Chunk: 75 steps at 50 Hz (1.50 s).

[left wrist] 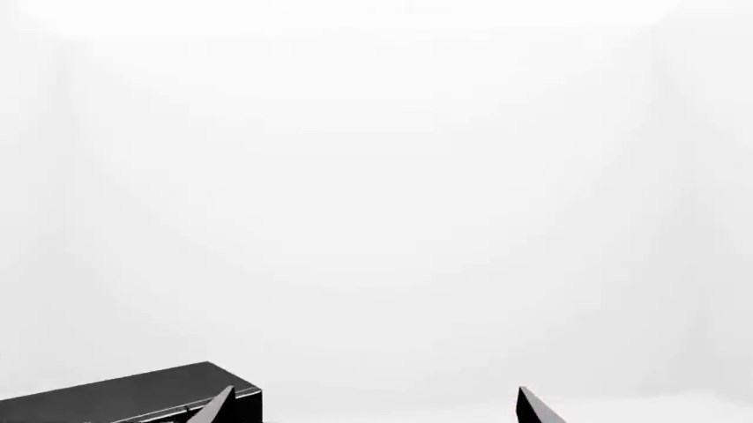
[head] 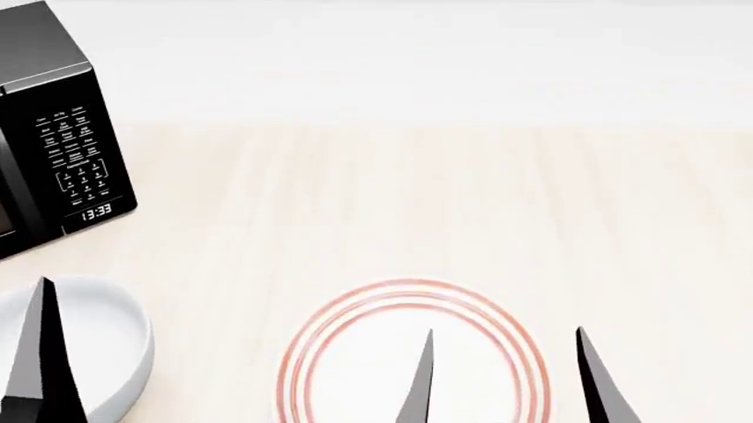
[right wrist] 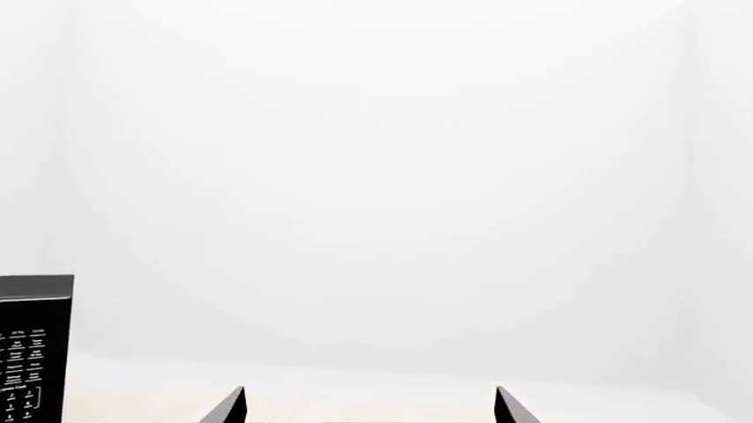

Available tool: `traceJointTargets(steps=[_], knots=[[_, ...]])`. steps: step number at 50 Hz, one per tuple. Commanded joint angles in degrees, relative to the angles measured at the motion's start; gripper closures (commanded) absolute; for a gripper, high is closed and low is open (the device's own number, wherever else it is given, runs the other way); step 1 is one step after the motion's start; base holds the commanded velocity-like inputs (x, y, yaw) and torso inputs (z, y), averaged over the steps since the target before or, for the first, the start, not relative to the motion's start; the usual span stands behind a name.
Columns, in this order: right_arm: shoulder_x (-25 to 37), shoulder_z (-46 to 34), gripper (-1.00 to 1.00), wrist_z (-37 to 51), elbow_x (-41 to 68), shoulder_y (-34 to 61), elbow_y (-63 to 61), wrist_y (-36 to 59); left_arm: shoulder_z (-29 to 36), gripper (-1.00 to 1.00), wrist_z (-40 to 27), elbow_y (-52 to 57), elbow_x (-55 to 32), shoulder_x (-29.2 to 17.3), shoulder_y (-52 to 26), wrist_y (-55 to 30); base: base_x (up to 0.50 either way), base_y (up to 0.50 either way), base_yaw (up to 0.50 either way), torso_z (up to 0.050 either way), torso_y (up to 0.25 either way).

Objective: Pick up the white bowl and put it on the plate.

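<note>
The white bowl point(head: 108, 339) sits on the light wooden table at the near left, partly cut off by the frame. The plate point(head: 406, 292), white with red-orange rings, lies to its right at the near middle. My left gripper point(left wrist: 374, 404) is open and empty. One of its fingers point(head: 41, 352) shows over the bowl in the head view, and the other is out of frame. My right gripper point(head: 503, 335) is open and empty, with its fingertips over the plate's right half. Neither wrist view shows the bowl or the plate.
A black microwave point(head: 59, 132) with a keypad stands at the far left of the table point(head: 471, 203). It also shows in the left wrist view point(left wrist: 118, 397) and the right wrist view point(right wrist: 33, 352). A plain white wall lies behind.
</note>
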Motion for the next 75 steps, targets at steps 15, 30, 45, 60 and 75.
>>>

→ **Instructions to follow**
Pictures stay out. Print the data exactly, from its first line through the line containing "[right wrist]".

→ **Output below**
Chunk: 75 steps at 50 Hz (1.50 s).

[left wrist] 
[head] 
[right wrist] 

Nothing further is needed to complete the exercise.